Ah, foldr! map! zip! Haskell is clearly functional 🙂 Now there is a lot more going on here (currying, function composition, IO monads) that is far beyond the scope of this post, and admittedly it could be written more clearly, but the algorithm is essentially the same as what we have.

Chai – Environments and Variables

As usual, we encourage the reader to follow along with our online interpreter for this version of Chai. In addition, the source code for this version of Chai is available on this blog’s Google Code page. So go ahead: experiment, discover, and play!

The Dr. Racket programming environment (not to scale, color, font, or positioning) 🙂

Variables, Variables, Variables!

A land without variables would be quite ugly. Runtimes would be sluggish, superfluous arithmetic expressions would litter every corner, and the architects (we coders) would be quite melancholy. Want to reuse a value or function? Forget about it. Want to inspect a randomly generated number more than once? Yeah right. Want to have code that someone else can actually read? Dream on.

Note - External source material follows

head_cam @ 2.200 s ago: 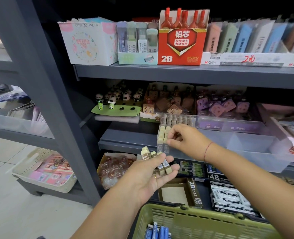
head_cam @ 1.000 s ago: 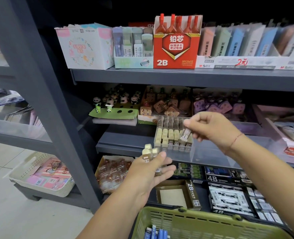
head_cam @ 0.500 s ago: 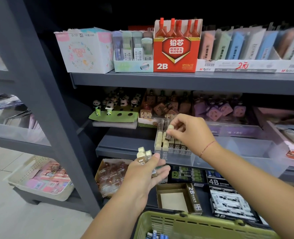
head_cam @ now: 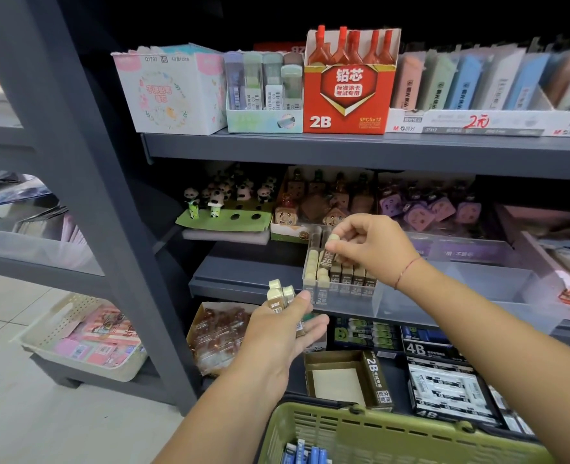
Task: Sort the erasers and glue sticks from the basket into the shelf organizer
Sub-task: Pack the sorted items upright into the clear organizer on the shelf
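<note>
Eraser, a beige block in a brown paper sleeve marked 2B [head_cam: 327, 255]: I log it pinched between the thumb and fingertips [head_cam: 348, 252] of the right hand [head_cam: 374, 249]. It is tilted and sits just above the left end of the clear plastic shelf organizer [head_cam: 407, 301]. Matching sleeved erasers [head_cam: 347, 279] stand upright in rows in that left compartment, directly under the pinched one.

Left hand [head_cam: 287, 333]: palm turned up, fingers loosely curled round a small bunch of beige erasers [head_cam: 278, 294], thumb laid across them. I see it held below and to the left of the organizer's front edge, not touching it.

The organizer sits on a grey metal shelf [head_cam: 243, 276]. An olive-green slotted plastic basket [head_cam: 394, 433] is at the bottom of view, beneath both forearms. Blue-capped items [head_cam: 305, 453] lie inside it; I cannot tell what they are.
</note>
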Tool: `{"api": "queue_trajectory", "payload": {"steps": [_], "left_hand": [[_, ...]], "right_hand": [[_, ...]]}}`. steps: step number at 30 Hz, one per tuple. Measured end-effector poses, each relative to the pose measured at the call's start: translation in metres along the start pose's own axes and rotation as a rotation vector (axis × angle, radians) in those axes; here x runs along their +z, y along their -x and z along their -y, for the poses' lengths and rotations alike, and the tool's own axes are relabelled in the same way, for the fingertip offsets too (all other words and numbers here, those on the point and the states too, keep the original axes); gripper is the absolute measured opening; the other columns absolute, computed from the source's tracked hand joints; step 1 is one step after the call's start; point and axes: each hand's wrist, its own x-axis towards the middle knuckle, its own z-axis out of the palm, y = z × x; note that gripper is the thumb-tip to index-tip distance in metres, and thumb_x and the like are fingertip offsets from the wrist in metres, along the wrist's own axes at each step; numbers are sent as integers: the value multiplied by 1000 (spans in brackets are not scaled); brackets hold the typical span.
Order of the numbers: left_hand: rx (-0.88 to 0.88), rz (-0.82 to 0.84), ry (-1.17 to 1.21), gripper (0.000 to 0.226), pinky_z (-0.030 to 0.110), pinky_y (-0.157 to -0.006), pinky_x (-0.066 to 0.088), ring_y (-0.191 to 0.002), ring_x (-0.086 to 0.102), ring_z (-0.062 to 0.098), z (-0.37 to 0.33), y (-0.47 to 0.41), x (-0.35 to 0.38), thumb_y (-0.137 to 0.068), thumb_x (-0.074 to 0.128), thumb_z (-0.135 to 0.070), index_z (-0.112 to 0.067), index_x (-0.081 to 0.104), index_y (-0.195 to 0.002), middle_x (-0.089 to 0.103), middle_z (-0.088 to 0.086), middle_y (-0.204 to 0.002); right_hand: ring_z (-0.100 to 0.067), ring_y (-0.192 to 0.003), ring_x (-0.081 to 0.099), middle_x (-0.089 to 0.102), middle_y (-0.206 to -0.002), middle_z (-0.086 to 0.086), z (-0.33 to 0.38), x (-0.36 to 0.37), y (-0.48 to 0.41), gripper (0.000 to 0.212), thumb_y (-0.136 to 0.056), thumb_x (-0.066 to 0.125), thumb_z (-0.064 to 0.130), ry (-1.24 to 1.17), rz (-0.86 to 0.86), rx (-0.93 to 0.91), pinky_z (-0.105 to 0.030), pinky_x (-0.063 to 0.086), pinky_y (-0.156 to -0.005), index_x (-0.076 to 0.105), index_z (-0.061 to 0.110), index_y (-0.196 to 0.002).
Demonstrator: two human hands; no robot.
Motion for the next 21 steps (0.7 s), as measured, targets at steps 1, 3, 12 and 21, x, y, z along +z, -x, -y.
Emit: {"api": "queue_trajectory", "payload": {"steps": [1,3,12,21], "left_hand": [[-1,-6,4,25,33,-69,61,-78,74,24,0,0,0,-89,63,-10,-2,59,-113,68,17,-103],[-3,-8,5,26,33,-70,61,-78,74,23,0,0,0,-89,64,-10,-2,58,-113,67,17,-104],[5,-12,-2,24,33,-70,61,-78,74,23,-1,1,0,-89,64,-10,-2,59,-111,69,16,-100],[-12,6,-9,26,33,-74,61,-76,74,23,1,1,1,-88,66,-16,1,64,-108,71,19,-97]], "right_hand": [[-7,-53,61,67,-69,-6,1,-1,-2,10,-81,75,12,10,28,-4,-16,51,-54,67,6,-81],[-8,-56,62,67,-71,-5,1,-4,-4,9,-82,73,13,42,83,-25,-17,50,-55,67,7,-81],[-5,-63,59,67,-76,7,0,-15,-2,8,-83,72,26,166,-40,-54,-22,51,-70,67,19,-81],[-11,-70,61,67,-74,2,-9,-6,10,7,-81,74,20,412,122,3,-25,51,-73,68,17,-83]]}}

Luckily, we’re on an exodus to a better place. A land of loops, first-class functions, and all sorts of other neat language forms. Let’s begin by implementing variables and variable references.

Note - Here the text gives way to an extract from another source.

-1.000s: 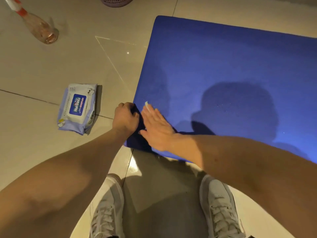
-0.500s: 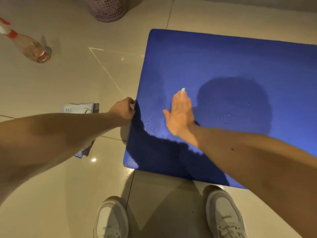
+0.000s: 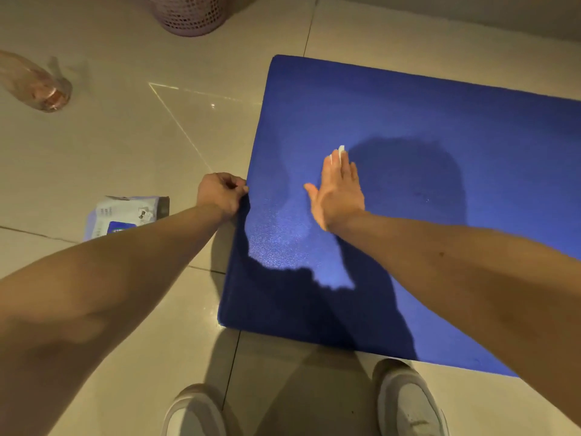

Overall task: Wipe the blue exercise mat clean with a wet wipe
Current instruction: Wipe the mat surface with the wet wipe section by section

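Note:
The blue exercise mat (image 3: 424, 121) lies flat on the tiled floor, filling the right of the view. My right hand (image 3: 338, 190) lies flat on it with straight fingers, pressing a white wet wipe (image 3: 340, 150) whose tip shows past the fingertips. Most of the wipe is hidden under the palm. My left hand (image 3: 220, 193) pinches the mat's left edge with curled fingers. A damp sheen shows on the mat just below my right hand.
A pack of wet wipes (image 3: 125, 215) lies on the floor left of the mat, partly behind my left forearm. A clear bottle (image 3: 37, 86) lies at far left. A pink mesh basket (image 3: 191, 14) stands at the top. My white shoes (image 3: 408, 401) are at the mat's near edge.
My right hand slid the wipe away from me, from the mat's near left corner toward its middle. My left hand moved up along the left edge with it. The view shifted forward.

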### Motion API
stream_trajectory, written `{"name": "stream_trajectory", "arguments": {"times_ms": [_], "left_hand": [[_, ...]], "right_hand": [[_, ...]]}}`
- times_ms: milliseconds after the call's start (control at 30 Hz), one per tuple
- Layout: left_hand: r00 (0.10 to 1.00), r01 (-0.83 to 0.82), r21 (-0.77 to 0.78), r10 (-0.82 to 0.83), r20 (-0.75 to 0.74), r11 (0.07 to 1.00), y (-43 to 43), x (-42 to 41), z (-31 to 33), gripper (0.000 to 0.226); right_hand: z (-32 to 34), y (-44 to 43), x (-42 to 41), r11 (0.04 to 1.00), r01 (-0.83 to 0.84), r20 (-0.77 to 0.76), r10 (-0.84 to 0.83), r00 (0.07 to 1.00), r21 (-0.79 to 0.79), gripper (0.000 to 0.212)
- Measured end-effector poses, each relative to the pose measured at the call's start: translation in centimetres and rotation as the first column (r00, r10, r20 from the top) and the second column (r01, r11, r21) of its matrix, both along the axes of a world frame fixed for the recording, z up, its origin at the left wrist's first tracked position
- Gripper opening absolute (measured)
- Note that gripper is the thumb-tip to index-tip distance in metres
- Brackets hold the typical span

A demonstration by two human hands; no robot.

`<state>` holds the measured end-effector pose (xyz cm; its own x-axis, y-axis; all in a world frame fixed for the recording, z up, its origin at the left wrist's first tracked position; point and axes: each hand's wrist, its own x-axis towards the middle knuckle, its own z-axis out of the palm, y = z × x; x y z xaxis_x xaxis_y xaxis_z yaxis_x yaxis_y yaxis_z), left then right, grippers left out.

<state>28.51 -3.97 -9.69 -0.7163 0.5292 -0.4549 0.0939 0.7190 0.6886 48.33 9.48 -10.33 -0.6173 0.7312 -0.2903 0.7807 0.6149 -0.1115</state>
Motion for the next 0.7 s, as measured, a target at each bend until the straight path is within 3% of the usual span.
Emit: {"name": "stream_trajectory", "arguments": {"times_ms": [100,167,300,367,433,500,567,600,700], "left_hand": [[0.996,-0.055,0.058,0.051,0.070,0.997,-0.1,0.1,-0.3,0.012],[0.993,-0.068,0.080,0.060,0.102,0.994,-0.2,0.1,-0.3,0.003],[0.991,-0.084,0.090,0.074,0.112,0.992,-0.2,0.1,-0.4,0.007],[0.989,-0.098,0.096,0.086,0.116,0.991,0.0,0.1,-0.5,0.005],[0.989,-0.105,0.095,0.094,0.115,0.990,0.1,0.2,-0.4,0.005],[0.988,-0.119,0.096,0.108,0.112,0.988,0.2,0.3,-0.5,0.008],[0.987,-0.125,0.092,0.114,0.113,0.988,0.2,0.4,-0.7,0.008],[0.987,-0.126,0.090,0.116,0.111,0.988,0.2,0.3,-0.8,0.007],[0.989,-0.119,0.098,0.109,0.103,0.988,0.1,0.1,-1.1,0.005]], "right_hand": [[-0.4,-5.1,-3.5,0.963,-0.238,0.003,0.239,0.971,0.128,0.076],[-0.7,-7.7,-4.2,0.903,-0.410,-0.027,0.417,0.909,0.132,0.071],[-0.5,-4.8,-3.1,0.803,-0.581,-0.022,0.588,0.808,0.132,0.069],[-0.7,-1.5,-3.0,0.814,-0.553,0.078,0.548,0.833,0.179,0.070],[-0.3,2.2,-3.2,0.908,-0.390,0.120,0.375,0.919,0.153,0.073],[0.2,4.6,-3.4,0.981,-0.155,0.054,0.149,0.987,0.116,0.075],[0.2,4.4,-4.6,0.995,-0.063,0.059,0.058,0.997,0.079,0.077],[0.0,3.1,-5.4,0.990,-0.096,0.069,0.089,0.994,0.108,0.076],[-0.4,-3.1,-6.9,0.918,-0.381,0.007,0.383,0.924,0.109,0.071]]}}
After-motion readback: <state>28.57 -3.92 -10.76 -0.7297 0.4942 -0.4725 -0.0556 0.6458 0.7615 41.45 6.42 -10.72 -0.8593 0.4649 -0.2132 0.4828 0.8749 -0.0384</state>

Substitution, Schmubstitution

The first naive approach to variable references would go something like this: whenever the programmer binds a variable, say “x” is bound to 7, the interpreter goes ahead and replaces every occurrence of the symbol “x” with the value 7. So a (pseudocode) program like

bind x to 7
bind y to 8
x + y

would first evaluate to

bind y to 8
7 + y

and then to

7 + 8

and finally result in 15. Of course, this is fine for simple arithmetic expressions, but what if we want to write a program like

bind x to 1
print x
bind x to (x + 1)
print x
...

This kind of thing happens all the time in (procedural) programs, specifically when we’re looping over a counting variable. With our current substitution method, this program would evaluate (with a grain of sense) to something counter-intuitive:

print 1
bind x to (1 + 1)
print 1
...

This is obviously not what the programmer has in mind. So what we really want with a variable is to capture the current value of a variable at the time it is referenced. In other words, we want to keep track of the scope of our variables. Plainly speaking, a variable’s scope is the part of the program where its values may be accessed. Usually, and for the remainder of this post, such “parts of programs” will be nested expressions. Note that we will go into more depth about scope in future posts, in particular the difference between dynamic scope and lexical scope, but for now the difference is moot, because our programs consist of but a single expression.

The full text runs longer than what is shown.